Work instructions: What is the number of lines below that contain the word "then"? Give only that number.

Dataset items

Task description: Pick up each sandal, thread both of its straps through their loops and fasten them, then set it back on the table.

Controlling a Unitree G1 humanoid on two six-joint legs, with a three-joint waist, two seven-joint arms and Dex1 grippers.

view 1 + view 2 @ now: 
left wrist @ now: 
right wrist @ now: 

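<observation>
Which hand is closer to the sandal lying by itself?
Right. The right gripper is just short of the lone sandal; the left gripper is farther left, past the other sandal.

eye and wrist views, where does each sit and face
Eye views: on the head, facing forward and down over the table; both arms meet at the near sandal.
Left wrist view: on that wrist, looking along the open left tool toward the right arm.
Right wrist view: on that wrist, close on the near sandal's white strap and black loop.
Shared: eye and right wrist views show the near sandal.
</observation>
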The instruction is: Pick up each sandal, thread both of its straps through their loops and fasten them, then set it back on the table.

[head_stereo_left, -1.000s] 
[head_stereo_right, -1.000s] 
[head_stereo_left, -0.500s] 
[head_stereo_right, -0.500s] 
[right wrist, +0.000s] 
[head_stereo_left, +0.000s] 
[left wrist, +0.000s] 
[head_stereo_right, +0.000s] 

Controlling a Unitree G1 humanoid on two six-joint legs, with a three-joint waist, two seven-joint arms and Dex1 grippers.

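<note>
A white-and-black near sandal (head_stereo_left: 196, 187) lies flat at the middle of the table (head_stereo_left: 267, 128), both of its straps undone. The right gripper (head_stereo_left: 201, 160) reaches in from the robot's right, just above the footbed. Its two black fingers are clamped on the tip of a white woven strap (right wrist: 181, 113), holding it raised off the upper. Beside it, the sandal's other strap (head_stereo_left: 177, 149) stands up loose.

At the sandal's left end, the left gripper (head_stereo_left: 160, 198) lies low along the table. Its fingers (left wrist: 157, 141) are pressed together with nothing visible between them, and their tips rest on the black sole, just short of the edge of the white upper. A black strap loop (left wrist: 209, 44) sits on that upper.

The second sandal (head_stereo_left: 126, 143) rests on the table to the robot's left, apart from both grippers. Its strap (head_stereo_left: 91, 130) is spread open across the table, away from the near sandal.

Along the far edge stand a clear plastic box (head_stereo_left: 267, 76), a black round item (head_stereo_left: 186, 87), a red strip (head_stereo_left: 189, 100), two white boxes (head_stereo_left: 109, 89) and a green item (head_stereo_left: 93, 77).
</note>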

Answer space: 2